While the base glass (BG) and 2.5-Li samples show the highest mass loss—up to ~24%—the 5-Li and especially 10-Li samples exhibit significantly lower values, suggesting that lithium incorporation enhances thermal stability. This behaviour may be attributed to the formation of more robust crystalline phases that reduce volatilization or decomposition during sintering. This effect aligns with previous findings by Xiong et al. [56], who demonstrated that higher lithium slag content promotes liquid-phase formation and densification in ceramic matrices, and is further supported by Zhao et al. [57], who reported improved sintering behaviour and reduced structural degradation in lithium-based ceramics processed via microwave sintering.
In Figure 6b, the shrinkage percentage reflects the densification behaviour during sintering. At 800 °C, the 5-Li sample exhibits the highest shrinkage (~8.5%), indicating significant structural compaction and potential crystal growth. The 10Li sample also shows notable shrinkage at 800 °C, suggesting that increased lithium promotes densification at higher temperatures. Overall, both degradation and shrinkage data support the role of lithium in modifying the thermal response and microstructural evolution of the glass-ceramic system.
The results in Figure 7a,b highlight the influence of lithium content and sintering temperature on the open porosity and apparent density of the sintered glass-ceramic samples.
A clear inverse relationship is observed between porosity and density: as lithium content increases, open porosity decreases, while apparent density increases, particularly in samples sintered at 800 °C. This trend suggests that lithium promotes densification, which leads to more efficient pore closure and particle rearrangement [58,59]. The 5Li sample sintered at 800 °C exhibits the highest apparent density and the lowest porosity among all groups, indicating optimal structural compaction. These findings are consistent with the XRD results, which showed an increase in crystalline phase content (such as Li2SiO3 and CaSiO3) and a decrease in amorphous or Na6Ca3Si6O18 content at higher lithium concentrations, supporting the conclusion that lithium enhances structural densification. These findings confirm the role of lithium in improving the microstructural integrity and packing efficiency of bioactive glass-ceramics.
The compressive strength results shown in Figure 8a,b demonstrate a significant enhancement in mechanical performance with lithium incorporation, particularly for the 5-Li composition.
At 700 °C, the compressive strength increases from 10.8 MPa for BG to 25.9 MPa for BG-5Li, indicating that moderate lithium substitution promotes structural integrity through improved densification and crystalline phase formation. The BG-10Li sample also shows a notable strength improvement, although slightly lower than 5Li, suggesting that excessive lithium content may reduce the mechanical benefits observed at intermediate concentrations [60].
At 800 °C, the trend is further amplified, with BG-5Li reaching the highest compressive strength of 42.44 MPa, almost double compared to the unsubstituted BG sample (9.63 MPa). This enhancement can be attributed to the synergistic effect of lithium and higher sintering temperature in promoting compact microstructures and mechanically resilient crystalline phases. These results confirm the beneficial role of lithium in optimizing the mechanical properties of sintered glass-ceramics.

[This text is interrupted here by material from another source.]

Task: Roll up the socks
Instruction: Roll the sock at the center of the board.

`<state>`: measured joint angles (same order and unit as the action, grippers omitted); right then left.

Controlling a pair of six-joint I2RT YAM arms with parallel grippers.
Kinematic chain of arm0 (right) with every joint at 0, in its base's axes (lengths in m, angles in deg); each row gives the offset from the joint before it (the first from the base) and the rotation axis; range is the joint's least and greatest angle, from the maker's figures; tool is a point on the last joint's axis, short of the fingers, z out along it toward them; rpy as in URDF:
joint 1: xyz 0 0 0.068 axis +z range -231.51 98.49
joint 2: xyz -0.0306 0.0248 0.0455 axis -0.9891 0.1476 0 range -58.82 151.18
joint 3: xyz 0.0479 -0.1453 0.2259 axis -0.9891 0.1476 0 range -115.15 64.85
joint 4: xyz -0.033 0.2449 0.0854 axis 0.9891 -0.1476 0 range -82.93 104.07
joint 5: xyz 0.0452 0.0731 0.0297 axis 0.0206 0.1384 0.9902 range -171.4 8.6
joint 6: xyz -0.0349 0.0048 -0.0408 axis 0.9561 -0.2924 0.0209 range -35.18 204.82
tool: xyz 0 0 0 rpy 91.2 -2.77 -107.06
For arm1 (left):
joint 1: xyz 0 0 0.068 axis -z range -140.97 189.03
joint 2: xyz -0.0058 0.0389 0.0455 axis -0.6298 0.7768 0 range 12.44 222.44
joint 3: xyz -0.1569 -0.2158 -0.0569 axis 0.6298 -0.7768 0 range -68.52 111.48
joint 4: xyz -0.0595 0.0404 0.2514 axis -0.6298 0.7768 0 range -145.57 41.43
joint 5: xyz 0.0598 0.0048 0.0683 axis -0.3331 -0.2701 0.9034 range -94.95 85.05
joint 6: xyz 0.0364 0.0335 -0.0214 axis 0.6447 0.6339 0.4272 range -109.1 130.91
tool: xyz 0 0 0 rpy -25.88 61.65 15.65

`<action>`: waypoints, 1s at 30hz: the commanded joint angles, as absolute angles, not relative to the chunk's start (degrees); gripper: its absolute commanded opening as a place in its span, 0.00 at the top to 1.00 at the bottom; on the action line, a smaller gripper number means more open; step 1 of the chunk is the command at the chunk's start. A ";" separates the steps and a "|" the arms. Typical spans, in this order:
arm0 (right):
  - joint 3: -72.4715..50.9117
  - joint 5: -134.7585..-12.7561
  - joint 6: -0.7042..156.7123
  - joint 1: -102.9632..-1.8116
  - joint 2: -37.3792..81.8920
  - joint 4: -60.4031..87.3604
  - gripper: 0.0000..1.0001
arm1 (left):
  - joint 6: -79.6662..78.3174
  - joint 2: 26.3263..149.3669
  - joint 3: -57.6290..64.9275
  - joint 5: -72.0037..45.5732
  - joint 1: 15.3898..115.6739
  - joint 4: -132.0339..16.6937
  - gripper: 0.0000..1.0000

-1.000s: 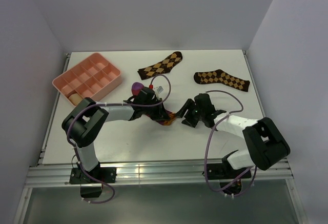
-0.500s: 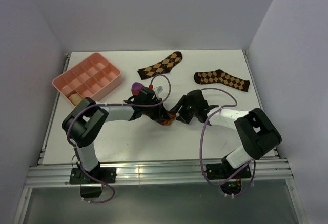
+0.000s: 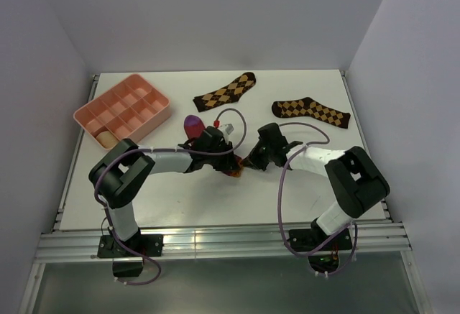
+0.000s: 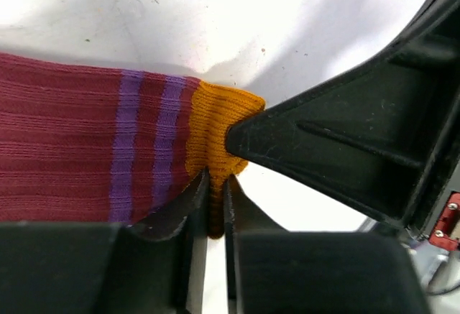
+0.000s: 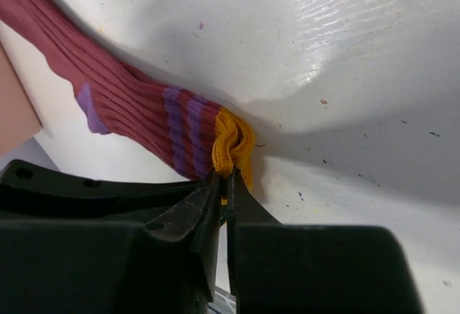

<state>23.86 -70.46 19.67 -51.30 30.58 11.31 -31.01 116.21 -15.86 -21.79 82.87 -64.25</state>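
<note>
- Centre frame, the left hand (image 4: 215, 193) clamps the orange cuff (image 4: 215, 123) of a crimson ribbed sock (image 4: 65, 149).
- The right hand (image 5: 222, 186) pinches the same cuff.

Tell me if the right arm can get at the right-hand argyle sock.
Probably yes: only bare table lies between the right gripper and that argyle sock. But it is shut on the crimson sock at its orange cuff, so it must release first.
</note>
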 commanded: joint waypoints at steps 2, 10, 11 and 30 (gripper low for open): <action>20.03 -71.82 21.10 -50.84 32.40 6.61 0.99 | -26.80 113.52 -14.82 -16.12 85.09 -64.09 0.80; 17.04 -71.82 22.50 -51.02 33.72 1.95 1.00 | -20.92 108.95 -14.91 -6.30 88.95 -61.20 0.43; 16.87 -71.82 22.50 -51.19 33.99 1.77 1.00 | -20.13 107.99 -14.91 -5.23 90.09 -60.93 0.42; 16.51 -69.18 22.24 -51.63 36.18 2.65 1.00 | -3.25 115.62 -17.46 29.39 106.53 -64.00 0.51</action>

As also reported by Li et al. [6] and Ye et al. [60], lithium disilicate-based glass-ceramics demonstrate excellent mechanical behaviour and bioactivity, largely attributed to their ability to undergo ion exchange and develop crystalline phases that improve structural integrity.

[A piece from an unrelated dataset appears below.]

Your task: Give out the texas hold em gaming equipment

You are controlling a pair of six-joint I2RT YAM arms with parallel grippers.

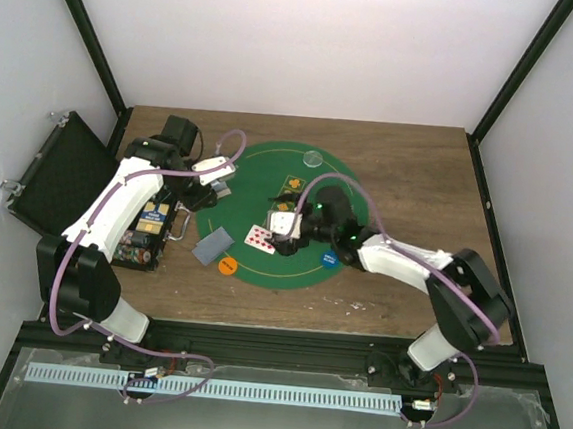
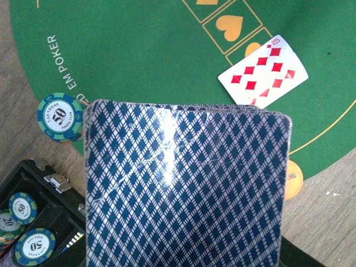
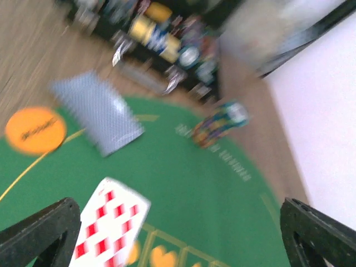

In this context, the presence of a small number of Li2SiO3 crystallites can induce radial compressive stress, which may help deflect or arrest crack propagation. Lithium, particularly in its disilicate form, plays a key role in enhancing the mechanical strength of the material through ionic exchange mechanisms, making it a promising candidate for dental and bone repair applications.

3.3. In Vitro Behaviour

The degradation profiles shown in Figure 9 indicate a progressive mass loss over time for all samples, as expected for bioactive materials in SBF.

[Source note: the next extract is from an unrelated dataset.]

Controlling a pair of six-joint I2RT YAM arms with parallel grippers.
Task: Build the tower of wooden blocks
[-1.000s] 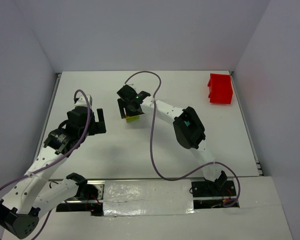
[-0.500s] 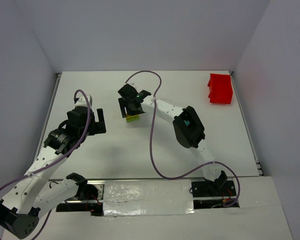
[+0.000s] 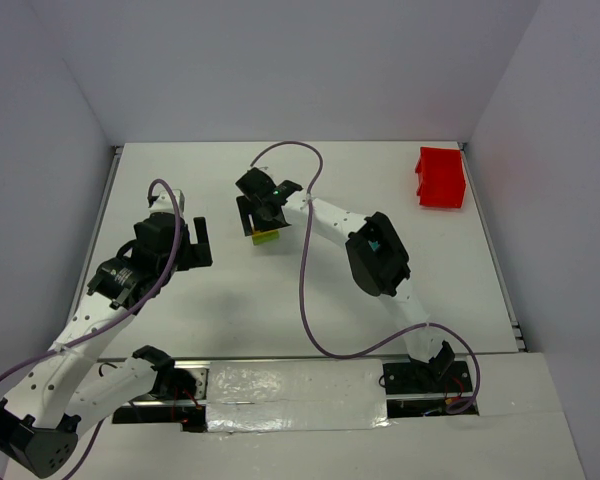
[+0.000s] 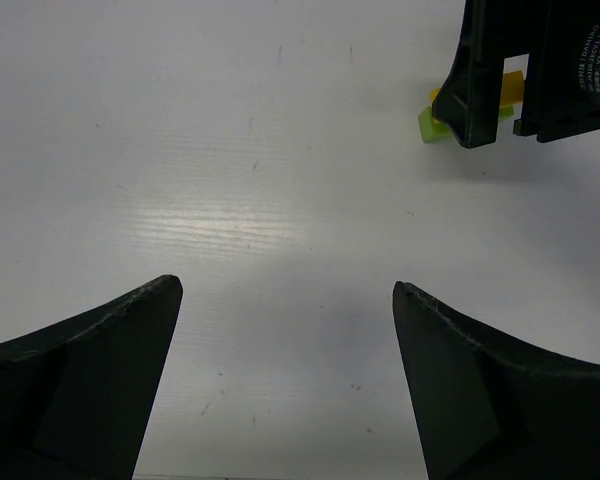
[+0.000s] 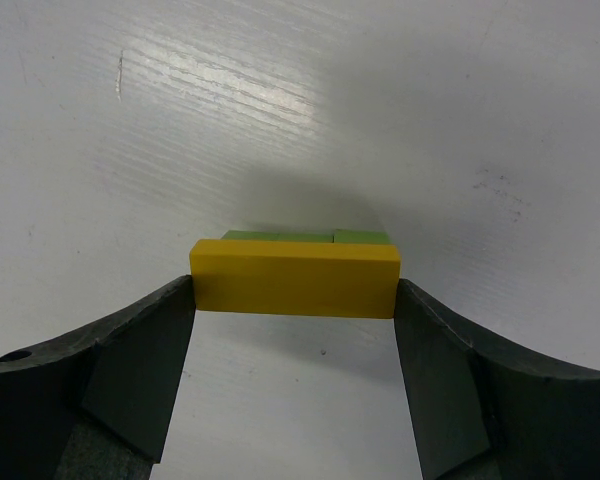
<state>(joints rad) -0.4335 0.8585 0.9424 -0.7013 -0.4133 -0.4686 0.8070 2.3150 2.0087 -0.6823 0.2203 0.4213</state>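
One yellow bar [image 5: 295, 275], pinched by the right gripper [image 5: 295, 292], lies above two green blocks [image 5: 280, 236]; one red bin [image 3: 441, 178] stands well apart. Left gripper [image 4: 285, 300] spread wide (the print on the label [image 4: 592, 60] is unreadable).

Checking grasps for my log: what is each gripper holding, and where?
Right gripper clamps the yellow block by its two ends; left gripper holds nothing.

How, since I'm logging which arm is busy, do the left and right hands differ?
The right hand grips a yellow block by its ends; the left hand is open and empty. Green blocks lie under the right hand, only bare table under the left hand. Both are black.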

A general trend of increased degradation with immersion time is observed, particularly for samples sintered at 700 °C, which exhibit higher mass loss compared to those treated at 800 °C. This behaviour is associated with lower structural densification and increased surface reactivity at the lower sintering temperature. Notably, samples with higher lithium content (especially 5-Li and 10-Li) also show greater degradation, suggesting enhanced ion release dynamics.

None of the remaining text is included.